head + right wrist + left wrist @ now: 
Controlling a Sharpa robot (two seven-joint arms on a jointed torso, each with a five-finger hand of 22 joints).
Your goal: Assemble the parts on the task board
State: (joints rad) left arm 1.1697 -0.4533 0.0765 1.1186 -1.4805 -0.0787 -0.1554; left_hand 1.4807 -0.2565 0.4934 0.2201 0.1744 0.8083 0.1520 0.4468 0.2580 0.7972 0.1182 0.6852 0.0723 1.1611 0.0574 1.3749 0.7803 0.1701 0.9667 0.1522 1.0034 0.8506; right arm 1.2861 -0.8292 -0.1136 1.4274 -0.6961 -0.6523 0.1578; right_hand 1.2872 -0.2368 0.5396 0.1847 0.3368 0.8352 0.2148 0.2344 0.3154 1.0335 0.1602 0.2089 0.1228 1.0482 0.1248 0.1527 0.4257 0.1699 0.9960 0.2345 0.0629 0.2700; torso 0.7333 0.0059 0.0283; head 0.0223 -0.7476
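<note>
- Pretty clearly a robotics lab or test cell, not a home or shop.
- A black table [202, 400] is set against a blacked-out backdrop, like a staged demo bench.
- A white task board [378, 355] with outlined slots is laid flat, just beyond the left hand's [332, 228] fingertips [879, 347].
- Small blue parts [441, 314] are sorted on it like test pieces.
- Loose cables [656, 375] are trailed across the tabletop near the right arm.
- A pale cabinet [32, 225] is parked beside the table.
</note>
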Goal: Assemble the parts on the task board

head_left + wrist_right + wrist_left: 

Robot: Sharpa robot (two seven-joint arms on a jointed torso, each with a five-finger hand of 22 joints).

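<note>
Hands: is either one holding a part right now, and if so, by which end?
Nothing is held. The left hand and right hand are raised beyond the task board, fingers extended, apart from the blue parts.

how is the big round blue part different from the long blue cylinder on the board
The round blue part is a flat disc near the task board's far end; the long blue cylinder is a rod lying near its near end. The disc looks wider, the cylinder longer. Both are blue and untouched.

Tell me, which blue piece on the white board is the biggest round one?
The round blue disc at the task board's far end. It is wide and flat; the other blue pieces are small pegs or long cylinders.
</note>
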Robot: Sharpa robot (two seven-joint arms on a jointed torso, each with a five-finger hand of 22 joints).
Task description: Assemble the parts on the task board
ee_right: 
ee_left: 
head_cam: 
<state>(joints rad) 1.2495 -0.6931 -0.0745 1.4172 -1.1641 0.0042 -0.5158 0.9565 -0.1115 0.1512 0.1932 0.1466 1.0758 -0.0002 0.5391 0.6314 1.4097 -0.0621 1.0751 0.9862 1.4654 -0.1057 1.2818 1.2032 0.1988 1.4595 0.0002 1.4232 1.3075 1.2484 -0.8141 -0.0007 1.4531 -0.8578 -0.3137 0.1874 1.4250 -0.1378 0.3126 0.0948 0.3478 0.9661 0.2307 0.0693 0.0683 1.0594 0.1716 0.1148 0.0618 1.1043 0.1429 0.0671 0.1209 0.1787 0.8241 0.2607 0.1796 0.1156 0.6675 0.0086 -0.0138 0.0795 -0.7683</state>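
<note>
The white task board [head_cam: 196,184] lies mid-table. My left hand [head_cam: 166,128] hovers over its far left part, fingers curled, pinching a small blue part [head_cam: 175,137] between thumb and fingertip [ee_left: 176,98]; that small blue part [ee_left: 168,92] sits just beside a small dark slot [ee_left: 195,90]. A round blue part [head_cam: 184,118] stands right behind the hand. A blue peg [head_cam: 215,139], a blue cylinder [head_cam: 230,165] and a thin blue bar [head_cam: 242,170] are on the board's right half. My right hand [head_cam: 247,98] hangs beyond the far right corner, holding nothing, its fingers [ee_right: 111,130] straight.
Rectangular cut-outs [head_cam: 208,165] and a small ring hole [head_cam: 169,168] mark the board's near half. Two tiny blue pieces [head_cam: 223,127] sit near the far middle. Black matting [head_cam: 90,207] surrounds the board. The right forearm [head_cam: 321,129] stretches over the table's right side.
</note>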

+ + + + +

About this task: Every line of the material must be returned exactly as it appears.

Result of the exercise:
head + right wrist + left wrist @ now: 
Controlling a Sharpa robot (two seven-joint arms on a jointed torso, each with a five-finger hand of 22 joints).
Your goal: Assemble the parts on the task board
State: (joints rad) left arm 1.1697 -0.4533 0.0765 1.1186 -1.4805 -0.0787 -0.1554; left_hand 1.4807 -0.2565 0.4934 0.2201 0.1744 0.8083 0.1520 0.4468 0.2580 0.7972 0.1182 0.6852 0.0723 1.1611 0.0574 1.3749 0.7803 0.1701 0.9667 0.1522 1.0034 0.8506; right arm 1.2861 -0.8292 -0.1136 1.4274 -0.6961 -0.6523 0.1578; right_hand 1.2872 -0.2368 0.5396 0.1847 0.3368 0.8352 0.2148 0.2344 0.3154 1.0335 0.1602 0.2089 0.1228 1.0482 0.1248 0.1527 0.4257 0.1699 0.9960 0.2345 0.0629 0.2700; torso 0.7333 0.0059 0.0283; head 0.0223 -0.7476
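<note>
- Pretty clearly a robotics lab or test cell, not a home or shop.
- A black table [202, 400] is set against a blacked-out backdrop, like a staged demo bench.
- A white task board [378, 355] with outlined slots is laid flat, just beyond the left hand's [332, 228] fingertips [879, 347].
- Small blue parts [441, 314] are sorted on it like test pieces.
- Loose cables [656, 375] are trailed across the tabletop near the right arm.
- A pale cabinet [32, 225] is parked beside the table.
</note>
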Goal: Assemble the parts on the task board

head_left + wrist_right + wrist_left: 

Robot: Sharpa robot (two seven-joint arms on a jointed torso, each with a five-finger hand of 22 joints).

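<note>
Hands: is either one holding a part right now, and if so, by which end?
Nothing is held. The left hand and right hand are raised beyond the task board, fingers extended, apart from the blue parts.

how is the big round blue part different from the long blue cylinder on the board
The round blue part is a flat disc near the task board's far end; the long blue cylinder is a rod lying near its near end. The disc looks wider, the cylinder longer. Both are blue and untouched.

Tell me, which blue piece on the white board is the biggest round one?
The round blue disc at the task board's far end. It is wide and flat; the other blue pieces are small pegs or long cylinders.
</note>
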Robot: Sharpa robot (two seven-joint arms on a jointed torso, each with a five-finger hand of 22 joints).
Task description: Assemble the parts on the task board
ee_right: 
ee_left: 
head_cam: 
<state>(joints rad) 1.2495 -0.6931 -0.0745 1.4172 -1.1641 0.0042 -0.5158 0.9565 -0.1115 0.1512 0.1932 0.1466 1.0758 -0.0002 0.5391 0.6314 1.4097 -0.0621 1.0751 0.9862 1.4654 -0.1057 1.2818 1.2032 0.1988 1.4595 0.0002 1.4232 1.3075 1.2484 -0.8141 -0.0007 1.4531 -0.8578 -0.3137 0.1874 1.4250 -0.1378 0.3126 0.0948 0.3478 0.9661 0.2307 0.0693 0.0683 1.0594 0.1716 0.1148 0.0618 1.1043 0.1429 0.0671 0.1209 0.1787 0.8241 0.2607 0.1796 0.1156 0.6675 0.0086 -0.0138 0.0795 -0.7683</state>
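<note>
The white task board [head_cam: 196,184] lies mid-table. My left hand [head_cam: 166,128] hovers over its far left part, fingers curled, pinching a small blue part [head_cam: 175,137] between thumb and fingertip [ee_left: 176,98]; that small blue part [ee_left: 168,92] sits just beside a small dark slot [ee_left: 195,90]. A round blue part [head_cam: 184,118] stands right behind the hand. A blue peg [head_cam: 215,139], a blue cylinder [head_cam: 230,165] and a thin blue bar [head_cam: 242,170] are on the board's right half. My right hand [head_cam: 247,98] hangs beyond the far right corner, holding nothing, its fingers [ee_right: 111,130] straight.
Rectangular cut-outs [head_cam: 208,165] and a small ring hole [head_cam: 169,168] mark the board's near half. Two tiny blue pieces [head_cam: 223,127] sit near the far middle. Black matting [head_cam: 90,207] surrounds the board. The right forearm [head_cam: 321,129] stretches over the table's right side.
</note>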

The answer given above is complete.